(c) 2017, John Mueter
In the years afterwards I was often asked whether we felt anything at the moment of impact. I remember feeling a slight shudder–we all felt it, I think. I was on duty in the pantry, inspecting and stacking dinner plates. For a minute or so they all rattled a bit. It was so unusual–I mean, the ship normally ran so wonderfully smooth–that we were all perplexed at first. Arthur looked up and said, “What the hell was that?” William shrugged it off (he always had a clever answer for everything), and went on with some theory about the propellers. What did we care? We just wanted to finish our work and go below. When I finally got out of there it was nearly midnight. Edwin was waiting for me in the passage. He always did, dear boy.
Ned and I met and served together on the RMS Adriatic, another White Star Line ship. It was equally fine, but not as grand as Titanic. We were assigned the same cabin, along with four other blokes. There is no privacy for the crew on a ship; if you want to be alone you have to be creative. We were drawn to each other from the beginning, but when our mates were around we never dared to show any more affection than a friendly arm around the shoulder. When we couldn’t stand it any longer we arranged, through a sympathetic mate, to get into the passenger baggage hold, about the only place to get away from everybody. I still remember that first kiss in the dark (sitting on a steamer trunk), the hum and vibration of the engines, the faint smell of burning coal. To us it was romantic. We didn’t need any more, certainly not the finery of the first class types. Later we got more intimate; it was the first time for the both of us. Edwin was nineteen and I was twenty-three at the time.

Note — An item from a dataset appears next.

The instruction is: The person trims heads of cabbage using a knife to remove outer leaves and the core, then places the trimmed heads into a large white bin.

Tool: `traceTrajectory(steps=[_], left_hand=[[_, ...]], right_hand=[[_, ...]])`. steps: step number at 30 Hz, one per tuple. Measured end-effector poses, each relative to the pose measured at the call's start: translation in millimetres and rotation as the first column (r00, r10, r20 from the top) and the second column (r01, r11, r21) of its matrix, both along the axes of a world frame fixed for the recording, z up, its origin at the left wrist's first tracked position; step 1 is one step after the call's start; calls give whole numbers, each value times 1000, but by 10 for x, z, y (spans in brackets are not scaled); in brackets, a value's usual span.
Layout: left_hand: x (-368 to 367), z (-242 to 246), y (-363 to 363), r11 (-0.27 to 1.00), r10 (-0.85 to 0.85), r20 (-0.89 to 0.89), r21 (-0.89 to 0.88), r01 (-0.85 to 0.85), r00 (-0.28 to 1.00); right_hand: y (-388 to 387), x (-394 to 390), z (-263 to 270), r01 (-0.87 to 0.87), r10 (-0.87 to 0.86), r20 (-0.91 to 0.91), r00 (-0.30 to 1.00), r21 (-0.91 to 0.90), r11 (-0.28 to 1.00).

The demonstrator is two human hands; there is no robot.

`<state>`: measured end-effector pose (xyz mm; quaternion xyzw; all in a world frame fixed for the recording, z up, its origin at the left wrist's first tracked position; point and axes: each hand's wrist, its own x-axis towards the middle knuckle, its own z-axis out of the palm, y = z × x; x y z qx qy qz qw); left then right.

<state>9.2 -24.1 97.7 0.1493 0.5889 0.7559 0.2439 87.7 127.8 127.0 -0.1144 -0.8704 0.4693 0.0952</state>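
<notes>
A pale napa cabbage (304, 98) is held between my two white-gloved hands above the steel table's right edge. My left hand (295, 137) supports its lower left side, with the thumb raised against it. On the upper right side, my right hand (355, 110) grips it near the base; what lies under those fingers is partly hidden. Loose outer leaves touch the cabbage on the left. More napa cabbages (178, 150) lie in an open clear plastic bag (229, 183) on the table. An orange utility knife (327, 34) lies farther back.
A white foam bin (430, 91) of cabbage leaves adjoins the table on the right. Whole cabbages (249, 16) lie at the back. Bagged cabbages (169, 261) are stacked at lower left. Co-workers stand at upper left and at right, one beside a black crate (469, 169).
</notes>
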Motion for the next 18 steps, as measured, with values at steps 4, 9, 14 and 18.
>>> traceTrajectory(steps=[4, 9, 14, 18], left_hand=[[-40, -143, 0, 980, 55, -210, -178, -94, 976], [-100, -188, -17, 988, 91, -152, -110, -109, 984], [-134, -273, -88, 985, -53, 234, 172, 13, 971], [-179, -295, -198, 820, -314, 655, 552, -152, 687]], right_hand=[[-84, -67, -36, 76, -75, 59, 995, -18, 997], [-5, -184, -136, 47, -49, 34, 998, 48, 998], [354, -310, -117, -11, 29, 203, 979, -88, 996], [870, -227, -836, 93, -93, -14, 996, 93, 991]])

We made a half dozen crossings together on the Adriatic, sailing from Liverpool, and then decided to take a little break. It was the best thing we ever did. We had no idea at the time that those four weeks would be our entire lives together. Who could have known?
We took rooms in Southhampton, the only place we knew. A fancy holiday was out of the question anyway as we both sent money home to our parents. When our savings starting running low we decided to sign up for Titanic. They were looking for experienced men, and since we both had good records with White Star, we were both hired. We didn’t dare ask to room together, that was going too far. Although Ned was a kitchen porter, and I was assigned assistant pantryman steward, our schedules were nearly the same.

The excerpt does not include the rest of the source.